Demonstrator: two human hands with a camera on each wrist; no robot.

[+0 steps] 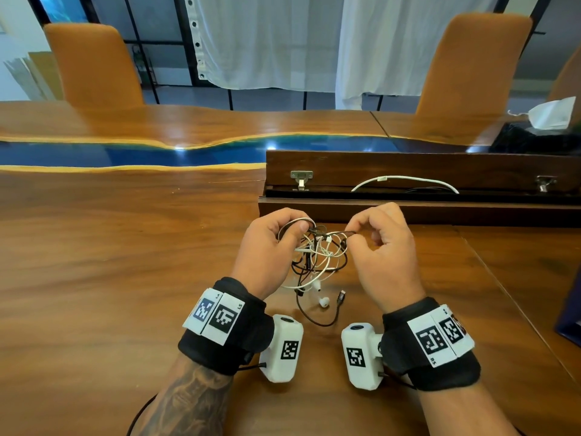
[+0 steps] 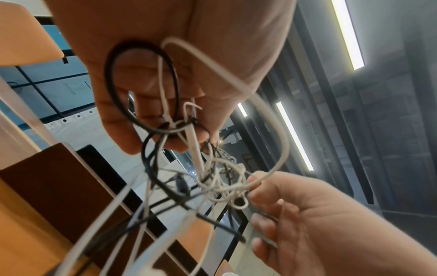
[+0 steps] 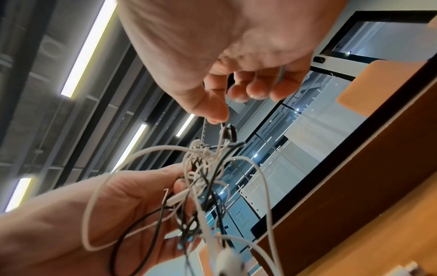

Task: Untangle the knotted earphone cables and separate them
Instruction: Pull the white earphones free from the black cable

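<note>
The left hand (image 1: 272, 243) bunches the tangled earphone cables (image 1: 317, 250) above the worktop (image 1: 125, 262) as an anchor, while the right hand (image 1: 380, 247) fingers (image 3: 216, 114) pinch one black strand, likely to tease it free

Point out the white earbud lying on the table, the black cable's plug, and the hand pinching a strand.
white earbud (image 1: 323, 302), head view, on its rounded body.
black plug (image 1: 341, 296), head view, on the connector end.
right hand (image 1: 382, 247), head view, on its back.
</note>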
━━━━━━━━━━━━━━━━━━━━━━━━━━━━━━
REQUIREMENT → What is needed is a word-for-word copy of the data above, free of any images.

YOUR SOLUTION →
Demonstrator: two human hands with a camera on each wrist; no robot.

[+0 steps] 
[+0 steps] 
[+0 steps] 

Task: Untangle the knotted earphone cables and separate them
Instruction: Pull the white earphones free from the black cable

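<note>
The left hand (image 1: 272, 243) bunches the tangled earphone cables (image 1: 317, 250) above the worktop (image 1: 125, 262) as an anchor, while the right hand (image 1: 380, 247) fingers (image 3: 216, 114) pinch one black strand, likely to tease it free

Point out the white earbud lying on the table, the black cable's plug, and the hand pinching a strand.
white earbud (image 1: 323, 302), head view, on its rounded body.
black plug (image 1: 341, 296), head view, on the connector end.
right hand (image 1: 382, 247), head view, on its back.
</note>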

The exercise requires no additional content.